Federal Workers Impacted by Shutdown may Find Financial Assistance Through Their Credit Unions
Credit unions throughout the Northwest are lending a helping hand to members impacted by the partial federal government shutdown.
FOR IMMEDIATE RELEASE
SEATAC, Wash. (Jan. 10, 2019) —For thousands of government workers impacted by the partial federal government shutdown, tomorrow will be the first day they don’t get a paycheck. Many credit unions in Washington are standing by to help their members who are impacted.

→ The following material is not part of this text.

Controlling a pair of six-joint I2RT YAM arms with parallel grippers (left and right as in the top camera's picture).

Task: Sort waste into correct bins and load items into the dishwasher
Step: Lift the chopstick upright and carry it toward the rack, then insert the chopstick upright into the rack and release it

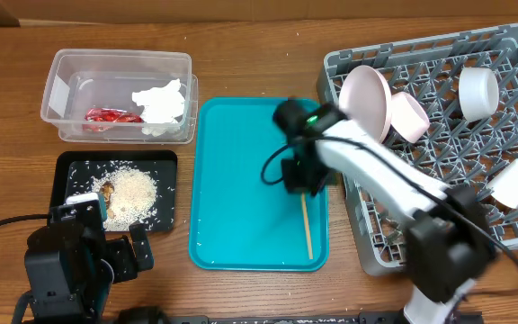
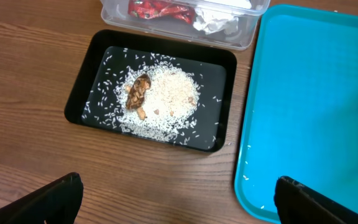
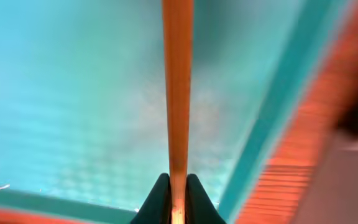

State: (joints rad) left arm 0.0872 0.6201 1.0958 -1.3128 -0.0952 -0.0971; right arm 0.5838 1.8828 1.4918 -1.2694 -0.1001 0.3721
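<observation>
Brown wood is the table [image 1: 241, 72] top, and a big teal tray [image 1: 232, 180] lies in the middle of it. The right gripper [image 1: 299, 180] hangs over the right side of that tray. Its two fingers [image 3: 157, 199] are pinched tight on one end of a thin wooden chopstick [image 1: 308, 229]. The rest of the stick points down along the tray's right side, toward the near edge. The close view is blurry, so I cannot tell if the far tip touches the tray.

The left gripper [image 2: 179, 199] sits at the near left corner of the table, with its fingers [image 2: 55, 199] spread wide apart and nothing between them. Just in front of it is the black tray [image 1: 66, 166], holding white rice [image 1: 133, 193] and a small brown scrap [image 1: 108, 191]. Behind that stands the clear tub [image 1: 61, 90], with the red wrapper [image 1: 112, 115] and the white napkin [image 1: 162, 103] inside.

On the right is the grey dish rack [image 1: 511, 45]. A white plate [image 1: 367, 99] leans in it, with a bowl [image 1: 409, 115] beside it, a cup [image 1: 479, 92] further back and another bowl [image 1: 515, 183] near the right wall.
</observation>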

As not-for-profit cooperative financial services providers, credit unions practice their “people helping people” philosophy and support their members through good and difficult times alike. Options such as short-term, low-interest loans, lower-interest credit cards, financial counseling, or opportunities to delay loan payments are examples of benefits credit unions offer their members.
“It’s a challenge to manage expenses without pay. If you’re a federal worker or contractor, alert your credit union and find out what options are available,” said Lynn Heider, Vice President, Communications, Northwest Credit Union Association. “Keep in mind that credit unions, as cooperatives, don’t pay Wall Street stockholders. Instead, they reinvest in their members by offering better interest rates and lower fees day in and day out. And in challenging times, credit unions are also likely to have additional options for you.”
Nearly anyone who lives, works, worships, or attends school in Washington is eligible to join a local credit union. For information on how to join a credit union, please visit http://www.asmarterchoice.org.
The Northwest Credit Union Association is the trade association representing over 180 not-for-profit, cooperative credit unions in Idaho, Oregon, and Washington, and their 7.3 million consumer members. Those members are served by a professional workforce of 18,700 professionals. According to an independent analysis by economists at ECONorthwest, Northwest credit unions drove a positive economic impact of $7.7 billion last year.